Imagem do padre José Allamano, canonizado pela igreja católica. Foto: Divulgação/Diocese de Roraima

Missão na Terra Yanomami

A Missão Catrimani com os missionários de Consolata na Terra Yanomami, que leva o nome do rio brasileiro ao oeste do estado de Roraima, foi criada pelo Concílio Vaticano II durante a década de 1960.

O bispo de Roraima e presidente da rede Eclesial Pan-Amazônica, dom Evaristo Spengler — que está em Roma para acompanhar a canonização de Allamano — destacou a importância da missão na crise sanitária vivida pelos Yanomami causada pela invasão do garimpo ilegal.

“Especificamente na Terra Yanomami, a missão não é de anúncio explícito do evangelho. Foi criada para o diálogo, valorização da cultura e do respeito à forma religiosa que o povo indígena vive, sem fazer proselitismo”, afirmou.
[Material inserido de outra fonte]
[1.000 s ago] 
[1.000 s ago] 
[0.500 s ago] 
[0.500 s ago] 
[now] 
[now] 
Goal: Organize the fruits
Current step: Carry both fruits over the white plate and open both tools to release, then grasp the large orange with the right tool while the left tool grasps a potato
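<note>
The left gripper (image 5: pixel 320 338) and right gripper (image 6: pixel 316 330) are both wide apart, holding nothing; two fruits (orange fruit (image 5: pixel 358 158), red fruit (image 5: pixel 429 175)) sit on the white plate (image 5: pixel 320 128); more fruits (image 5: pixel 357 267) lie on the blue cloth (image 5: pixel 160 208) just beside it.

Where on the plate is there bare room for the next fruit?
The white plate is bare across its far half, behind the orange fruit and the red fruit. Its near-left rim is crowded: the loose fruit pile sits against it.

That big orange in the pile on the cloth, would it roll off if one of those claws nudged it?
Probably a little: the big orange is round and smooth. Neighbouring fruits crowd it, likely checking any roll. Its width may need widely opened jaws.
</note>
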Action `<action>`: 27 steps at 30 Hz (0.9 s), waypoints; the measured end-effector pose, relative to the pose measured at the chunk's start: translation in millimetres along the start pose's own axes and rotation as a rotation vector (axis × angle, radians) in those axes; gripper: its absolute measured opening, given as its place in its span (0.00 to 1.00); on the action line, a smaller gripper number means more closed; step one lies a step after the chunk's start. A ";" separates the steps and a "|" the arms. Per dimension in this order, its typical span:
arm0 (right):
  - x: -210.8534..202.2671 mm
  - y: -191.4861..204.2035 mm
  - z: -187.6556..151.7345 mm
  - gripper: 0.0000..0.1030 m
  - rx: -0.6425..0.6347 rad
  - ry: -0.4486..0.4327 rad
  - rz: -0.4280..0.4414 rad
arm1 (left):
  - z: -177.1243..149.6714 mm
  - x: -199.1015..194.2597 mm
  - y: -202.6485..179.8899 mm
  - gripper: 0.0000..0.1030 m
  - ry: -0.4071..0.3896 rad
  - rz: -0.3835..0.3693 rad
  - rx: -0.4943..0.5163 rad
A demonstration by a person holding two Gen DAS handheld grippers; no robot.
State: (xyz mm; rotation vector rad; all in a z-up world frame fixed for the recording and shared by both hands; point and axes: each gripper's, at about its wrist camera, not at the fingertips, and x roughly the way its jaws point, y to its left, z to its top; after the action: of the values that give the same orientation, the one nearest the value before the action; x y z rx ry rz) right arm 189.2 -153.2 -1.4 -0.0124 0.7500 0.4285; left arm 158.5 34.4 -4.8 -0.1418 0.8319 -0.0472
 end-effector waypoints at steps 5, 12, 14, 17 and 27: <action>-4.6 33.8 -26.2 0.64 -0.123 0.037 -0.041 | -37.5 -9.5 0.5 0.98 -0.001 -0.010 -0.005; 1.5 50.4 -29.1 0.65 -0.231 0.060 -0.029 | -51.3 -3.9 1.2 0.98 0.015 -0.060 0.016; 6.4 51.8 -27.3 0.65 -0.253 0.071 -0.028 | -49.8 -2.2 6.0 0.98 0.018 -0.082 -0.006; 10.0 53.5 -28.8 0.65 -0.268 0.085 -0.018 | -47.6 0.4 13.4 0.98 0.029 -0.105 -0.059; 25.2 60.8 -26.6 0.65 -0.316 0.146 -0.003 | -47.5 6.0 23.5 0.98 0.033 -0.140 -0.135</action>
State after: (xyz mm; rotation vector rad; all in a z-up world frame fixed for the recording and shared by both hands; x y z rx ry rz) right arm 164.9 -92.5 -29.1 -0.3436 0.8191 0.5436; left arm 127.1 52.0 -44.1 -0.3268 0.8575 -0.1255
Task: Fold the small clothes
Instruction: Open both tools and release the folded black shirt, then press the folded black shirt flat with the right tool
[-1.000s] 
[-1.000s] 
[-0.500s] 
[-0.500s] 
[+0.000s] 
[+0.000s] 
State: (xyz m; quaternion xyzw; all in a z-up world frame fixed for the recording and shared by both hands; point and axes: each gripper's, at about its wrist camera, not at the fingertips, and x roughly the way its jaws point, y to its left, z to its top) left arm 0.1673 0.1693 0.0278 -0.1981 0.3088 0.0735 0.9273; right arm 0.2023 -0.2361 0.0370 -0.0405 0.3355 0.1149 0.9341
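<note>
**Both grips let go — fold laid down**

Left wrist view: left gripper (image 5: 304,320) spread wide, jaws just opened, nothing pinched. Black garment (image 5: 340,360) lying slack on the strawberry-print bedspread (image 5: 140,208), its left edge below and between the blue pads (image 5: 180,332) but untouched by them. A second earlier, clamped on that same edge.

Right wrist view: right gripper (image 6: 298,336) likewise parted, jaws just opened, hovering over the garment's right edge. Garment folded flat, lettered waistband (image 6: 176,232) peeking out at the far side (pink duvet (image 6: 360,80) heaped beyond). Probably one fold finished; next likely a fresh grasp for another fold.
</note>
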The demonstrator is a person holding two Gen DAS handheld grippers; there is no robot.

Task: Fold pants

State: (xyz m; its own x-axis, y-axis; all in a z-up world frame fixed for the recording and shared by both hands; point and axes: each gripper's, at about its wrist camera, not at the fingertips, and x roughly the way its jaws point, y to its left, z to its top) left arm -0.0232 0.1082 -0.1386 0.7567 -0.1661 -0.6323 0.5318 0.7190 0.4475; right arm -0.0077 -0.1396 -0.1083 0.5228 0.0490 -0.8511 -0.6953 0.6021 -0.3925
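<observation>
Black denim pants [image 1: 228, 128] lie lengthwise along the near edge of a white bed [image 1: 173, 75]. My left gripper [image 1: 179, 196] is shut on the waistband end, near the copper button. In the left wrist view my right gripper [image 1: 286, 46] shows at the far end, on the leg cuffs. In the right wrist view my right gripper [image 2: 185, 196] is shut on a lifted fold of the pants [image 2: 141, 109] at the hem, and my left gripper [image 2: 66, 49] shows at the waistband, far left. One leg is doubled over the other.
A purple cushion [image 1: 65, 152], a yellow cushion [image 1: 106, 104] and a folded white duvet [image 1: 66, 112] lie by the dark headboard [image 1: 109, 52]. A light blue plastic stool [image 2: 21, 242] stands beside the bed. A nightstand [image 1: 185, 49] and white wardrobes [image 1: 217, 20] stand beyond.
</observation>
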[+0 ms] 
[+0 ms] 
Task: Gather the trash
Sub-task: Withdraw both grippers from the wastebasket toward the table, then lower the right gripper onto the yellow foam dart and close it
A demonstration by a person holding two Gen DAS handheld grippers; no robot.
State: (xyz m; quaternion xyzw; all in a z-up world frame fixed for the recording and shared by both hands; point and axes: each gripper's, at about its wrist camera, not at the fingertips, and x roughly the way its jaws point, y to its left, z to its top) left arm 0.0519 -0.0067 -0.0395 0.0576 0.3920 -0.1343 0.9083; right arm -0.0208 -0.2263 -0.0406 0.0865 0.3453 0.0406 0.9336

Crise Yanomami sem precedentes

Com 9,6 milhões de hectares, a Terra Yanomami é o maior território indígena do Brasil em extensão territorial e enfrenta uma crise de saúde devido ao avanço do garimpo ilegal, com casos graves de indígenas com malária e desnutrição severa.

A Terra Yanomami está em emergência de saúde desde janeiro de 2023, quando o governo federal começou a criar ações para atender os indígenas, como o envio de profissionais de saúde e cestas básicas. Além de enviar forças de segurança a região para frear a atuação de garimpeiros.

Apesar das atividades de combate ao garimpo na região deflagradas em fevereiro de 2023, os invasores continuam em atividade. O Ministério dos Povos Indígenas estimou em março deste ano que 7 mil garimpeiros permanecem na região.